Ostatecznie na głównych węzłach w porównaniu zeszłotygodniowego zamknięcia dochodowość UST obniżyła się o 12, 12 oraz 10 pb. do odpowiednio 4,96% (2Y), 4,66% (10Y) oraz 4,85% (30Y). W odniesieniu do wtorkowego otwarcia zmiany na amerykańskiej krzywej były ograniczone. W przypadku bunda rentowności marginalnie wzrosły.
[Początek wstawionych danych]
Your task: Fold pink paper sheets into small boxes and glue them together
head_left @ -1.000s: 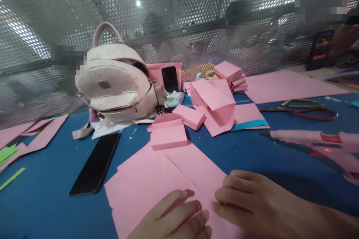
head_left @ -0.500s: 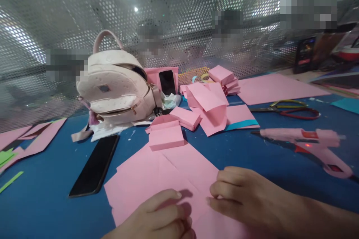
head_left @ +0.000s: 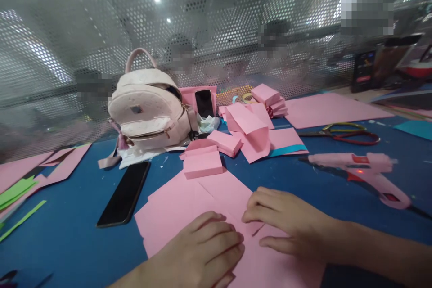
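Pink paper sheets (head_left: 168, 216) lie overlapping on the blue table in front of me. My left hand (head_left: 209, 247) rests palm down on them, its fingers stretched to the right and holding nothing. Close beside it, my right hand (head_left: 286, 218) touches the same paper, thumb spread away from the other fingers. A short dark line, like a paper edge or slit, shows between that thumb and the fingers. At the far end of the sheets sits a small folded pink paper box (head_left: 203, 164), with another pink box (head_left: 225, 143) right behind it.
A black phone (head_left: 124, 193) lies to the left, near a pale backpack (head_left: 148, 108). On the right are a pink glue gun (head_left: 361, 162) with a lit red light and scissors (head_left: 354, 135). Green paper strips (head_left: 23, 220) lie far left. Behind stands a perforated metal screen (head_left: 219, 31).
My left hand has moved right and flattened onto the paper. The right hand's thumb has parted from its fingers, which shifted slightly left. The view has tilted a little.
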### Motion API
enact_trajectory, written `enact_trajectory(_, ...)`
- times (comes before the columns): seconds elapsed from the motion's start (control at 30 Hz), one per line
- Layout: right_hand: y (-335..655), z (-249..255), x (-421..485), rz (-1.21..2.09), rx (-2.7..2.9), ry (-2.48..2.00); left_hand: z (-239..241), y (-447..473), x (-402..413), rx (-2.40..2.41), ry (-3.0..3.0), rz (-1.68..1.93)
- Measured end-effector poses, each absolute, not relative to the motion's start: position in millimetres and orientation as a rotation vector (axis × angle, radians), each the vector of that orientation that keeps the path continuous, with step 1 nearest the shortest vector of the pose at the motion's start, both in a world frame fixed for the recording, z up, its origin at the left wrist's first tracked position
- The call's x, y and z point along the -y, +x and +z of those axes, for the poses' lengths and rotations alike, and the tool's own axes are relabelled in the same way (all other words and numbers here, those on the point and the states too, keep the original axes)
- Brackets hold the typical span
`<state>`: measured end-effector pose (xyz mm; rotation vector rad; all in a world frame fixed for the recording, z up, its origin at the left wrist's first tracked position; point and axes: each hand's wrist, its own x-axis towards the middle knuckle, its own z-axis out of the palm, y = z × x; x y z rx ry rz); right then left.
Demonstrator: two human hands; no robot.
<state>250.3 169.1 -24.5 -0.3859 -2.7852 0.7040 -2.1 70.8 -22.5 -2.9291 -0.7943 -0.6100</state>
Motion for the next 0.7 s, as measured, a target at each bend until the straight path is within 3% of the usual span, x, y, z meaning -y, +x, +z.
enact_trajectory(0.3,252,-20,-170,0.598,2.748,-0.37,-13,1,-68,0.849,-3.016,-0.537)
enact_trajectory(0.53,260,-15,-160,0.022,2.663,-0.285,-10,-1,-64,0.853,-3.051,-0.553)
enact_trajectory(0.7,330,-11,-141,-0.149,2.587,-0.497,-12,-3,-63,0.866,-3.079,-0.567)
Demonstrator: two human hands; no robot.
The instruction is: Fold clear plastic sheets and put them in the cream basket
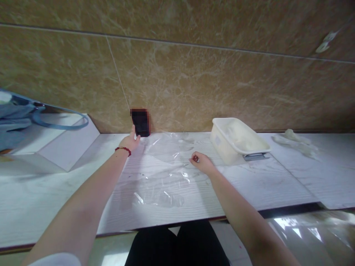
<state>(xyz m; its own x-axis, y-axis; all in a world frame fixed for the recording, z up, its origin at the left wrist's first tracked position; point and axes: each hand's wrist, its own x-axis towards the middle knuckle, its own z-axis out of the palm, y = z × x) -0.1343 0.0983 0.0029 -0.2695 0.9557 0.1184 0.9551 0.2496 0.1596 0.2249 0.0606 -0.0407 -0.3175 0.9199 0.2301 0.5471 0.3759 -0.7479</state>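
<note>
Dark phone [141, 123], upright against wall [194, 92], left hand [129, 141] touching

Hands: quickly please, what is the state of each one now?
Left hand: at the lower edge of the dark phone, touching it; grip cannot be told.
Right hand: fingers curled shut, resting on the clear plastic sheet.

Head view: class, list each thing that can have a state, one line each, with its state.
Phone: upright against wall, screen dark.
Left hand: touching phone.
Right hand: fingers curled, on sheet.
Sheet: spread flat, wrinkled.
Tub: open, no lid.
Bag: slumped on box.
</note>
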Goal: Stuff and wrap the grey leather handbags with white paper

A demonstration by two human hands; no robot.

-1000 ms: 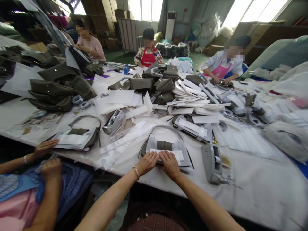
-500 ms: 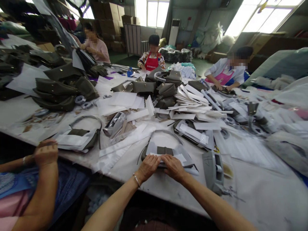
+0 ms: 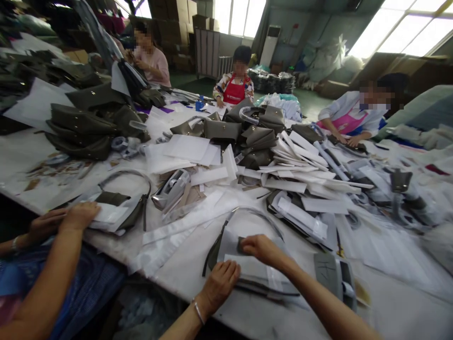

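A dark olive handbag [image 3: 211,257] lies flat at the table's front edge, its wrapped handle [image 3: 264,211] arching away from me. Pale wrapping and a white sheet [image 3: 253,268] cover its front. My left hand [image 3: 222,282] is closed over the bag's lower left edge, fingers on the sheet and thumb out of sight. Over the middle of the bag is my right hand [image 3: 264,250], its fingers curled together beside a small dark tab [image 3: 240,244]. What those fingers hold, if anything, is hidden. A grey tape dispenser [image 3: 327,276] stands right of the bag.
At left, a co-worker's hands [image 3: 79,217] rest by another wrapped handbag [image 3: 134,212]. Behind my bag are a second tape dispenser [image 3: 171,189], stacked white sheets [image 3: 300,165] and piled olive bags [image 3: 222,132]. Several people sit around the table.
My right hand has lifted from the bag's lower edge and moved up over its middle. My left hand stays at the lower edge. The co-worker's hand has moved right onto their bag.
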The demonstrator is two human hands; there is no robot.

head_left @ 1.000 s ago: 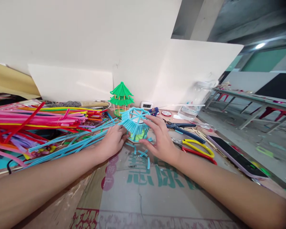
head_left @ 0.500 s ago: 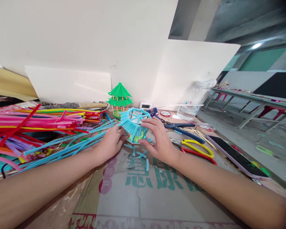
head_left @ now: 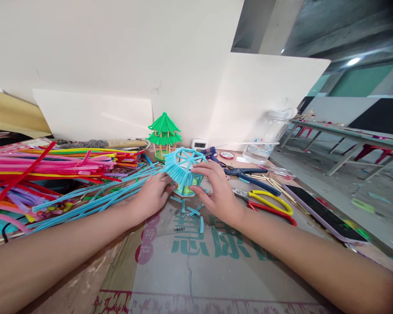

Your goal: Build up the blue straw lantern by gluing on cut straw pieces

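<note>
A small pavilion model (head_left: 180,174) with light-blue pipe-cleaner roofing stands in front of me, with an open spoked frame on top and some yellow-green at its base. At its lower left, my left hand (head_left: 154,191) has its fingers curled against the edge. My right hand (head_left: 218,187) grips the other side, fingers on the roof's right part and thumb lower down by the base. Short blue pipe-cleaner offcuts (head_left: 194,211) lie just in front of the model. Long blue pipe cleaners (head_left: 98,207) run beneath and beside my left forearm.
A green two-tiered pagoda model (head_left: 164,136) stands behind. Bundles of coloured pipe cleaners (head_left: 52,165) fill the left. To the right lie red-and-yellow-handled pliers (head_left: 271,203), dark-blue pliers (head_left: 258,179) and a phone (head_left: 324,213). A plastic jug (head_left: 265,135) and small digital clock (head_left: 199,144) stand behind.
The right hand's fingers have shifted very slightly left on the model's roof. Both hands stay on the model, and the view has moved only a little.
</note>
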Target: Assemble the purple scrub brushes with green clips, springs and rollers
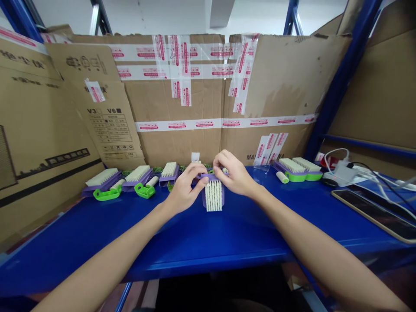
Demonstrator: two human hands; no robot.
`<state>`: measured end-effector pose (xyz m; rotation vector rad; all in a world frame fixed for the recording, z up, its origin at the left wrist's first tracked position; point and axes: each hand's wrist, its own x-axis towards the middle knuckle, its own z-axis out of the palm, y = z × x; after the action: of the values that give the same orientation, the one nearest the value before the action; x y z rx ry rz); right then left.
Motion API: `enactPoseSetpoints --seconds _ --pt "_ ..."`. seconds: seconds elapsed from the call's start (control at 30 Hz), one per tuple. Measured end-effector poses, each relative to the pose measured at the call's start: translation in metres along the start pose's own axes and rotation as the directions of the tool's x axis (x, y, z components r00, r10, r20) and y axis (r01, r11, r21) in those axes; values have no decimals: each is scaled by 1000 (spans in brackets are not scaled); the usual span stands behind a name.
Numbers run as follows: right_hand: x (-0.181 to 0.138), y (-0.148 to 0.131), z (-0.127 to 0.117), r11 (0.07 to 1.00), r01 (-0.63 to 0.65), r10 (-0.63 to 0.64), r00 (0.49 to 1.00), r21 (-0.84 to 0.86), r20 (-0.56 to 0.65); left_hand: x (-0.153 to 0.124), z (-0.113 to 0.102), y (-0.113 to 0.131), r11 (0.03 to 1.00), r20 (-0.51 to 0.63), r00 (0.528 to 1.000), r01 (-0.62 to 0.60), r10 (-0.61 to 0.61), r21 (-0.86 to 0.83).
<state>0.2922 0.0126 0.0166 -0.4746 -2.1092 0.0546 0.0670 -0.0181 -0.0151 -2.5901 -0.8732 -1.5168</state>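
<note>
Near the middle of the blue surface, a purple scrub brush [213, 197] with pale bristles is tilted so that the bristles face me. My left hand [183, 188] is closed on the left of its upper edge, thumb and fingers pinching the purple body. At the upper right, my right hand [234, 174] has curled fingers and a thumb pressed against the same edge. A little green shows between the hands, but my fingers hide most of that end. More bristles are partly visible behind my hands.
Along the back left stand several purple brushes [138, 174], with green handle pieces [144, 190] and pale rollers [152, 181] before them. Two brushes with green ends [296, 177] sit at right, beside a loose roller [282, 177]. A phone [377, 214], charger [345, 173] and cables lie far right. Cardboard [182, 143] walls the back.
</note>
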Motion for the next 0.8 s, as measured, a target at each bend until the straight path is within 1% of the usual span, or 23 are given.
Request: enactPoseSetpoints --seconds 0.2,0.33,0.5,0.63,0.8 --pt "0 1 -4 994 58 -58 998 -87 13 -3 1 -3 998 0 999 47 -47 -36" --pt "-2 -1 -1 991 105 -102 994 -88 39 -2 1 -2 1000 -5 1000 22 -22 -20" --pt "-3 1 1 990 105 -102 994 -90 44 0 1 0 1000 -20 1000 -15 15 3" --pt "-3 3 2 987 126 -123 992 -97 35 1 0 2 1000 -30 999 -21 21 17" --pt "-3 4 3 990 105 -102 994 -89 38 3 -3 3 999 -39 999 -20 22 28"
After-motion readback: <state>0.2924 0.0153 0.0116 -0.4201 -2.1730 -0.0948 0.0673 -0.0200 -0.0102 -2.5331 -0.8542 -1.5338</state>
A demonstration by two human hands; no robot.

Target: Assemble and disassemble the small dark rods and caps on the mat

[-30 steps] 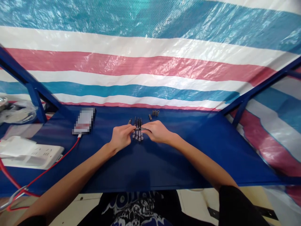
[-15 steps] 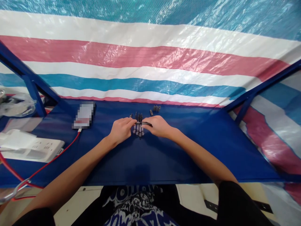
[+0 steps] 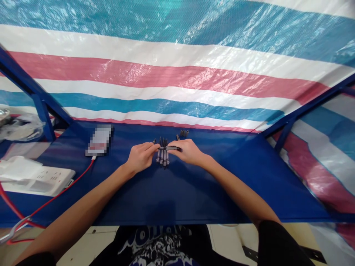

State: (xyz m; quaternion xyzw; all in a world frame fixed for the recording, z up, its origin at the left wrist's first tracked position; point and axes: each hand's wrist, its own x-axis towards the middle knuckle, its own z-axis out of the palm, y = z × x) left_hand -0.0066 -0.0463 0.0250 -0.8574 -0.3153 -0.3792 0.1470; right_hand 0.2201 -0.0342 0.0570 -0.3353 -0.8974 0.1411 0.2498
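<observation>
My left hand (image 3: 142, 158) is closed, its thumb and fingertips pinching the left end of a slim, dark pen-like piece (image 3: 163, 148). My right hand (image 3: 189, 151) grips the thicker grey right end (image 3: 173, 148) of that piece, which lies level between both hands. Whether it is one part or two joined parts, I cannot tell. Beneath it, several slim pen-like pieces (image 3: 163, 159) lie side by side on the blue table, dark thin ends pointing away and paler patterned bodies towards me. Another dark tip (image 3: 154, 141) shows just beyond my left hand.
Small grey cylinders (image 3: 184, 133) stand behind my right hand, with a dark short piece (image 3: 178, 137) beside them. To the left are a phone (image 3: 100, 140) on a red cable (image 3: 80, 173) and a white power strip (image 3: 59, 179). Striped sheeting (image 3: 177, 74) rises behind the blue table (image 3: 222, 199).
The view has tilted slightly up, so everything sits a little lower. Both hands keep their hold on the piece, with the fingers shifted only slightly.
</observation>
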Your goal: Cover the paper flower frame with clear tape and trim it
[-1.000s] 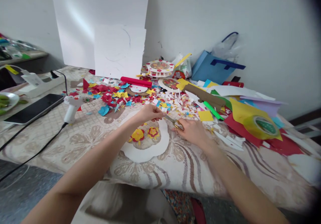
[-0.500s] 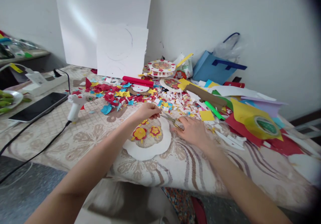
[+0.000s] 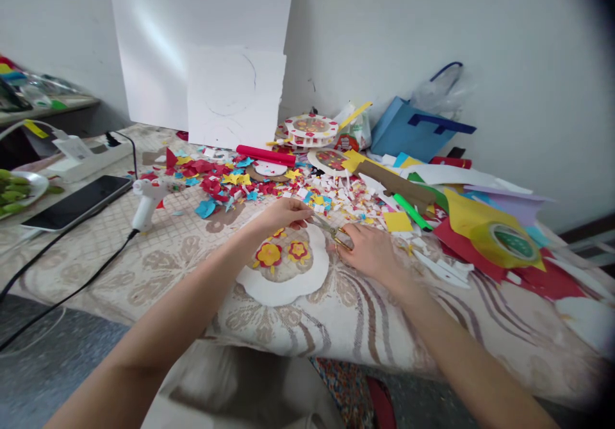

Na głównych węzłach zmiana wyniosła +4, +2 oraz +1 pb. do odpowiednio 3,08% (2Y), 2,79% (10Y) oraz 3,02% (30Y).
Spodziewamy się, że na rynek będą napływać kolejne względnie gołębie komentarze ze strony członków FOMC sugerujące brak konieczności podwyżek stóp procentowych. Powinno to również zmniejszać ryzyko wzrostu dochodowości UST, a przy mniejszej od oczekiwań presji inflacyjnej w USA (na jutro zaplanowany jest odczyt CPI zza Oceanu) pozwolić kontynuować umocnienie amerykańskiego długu.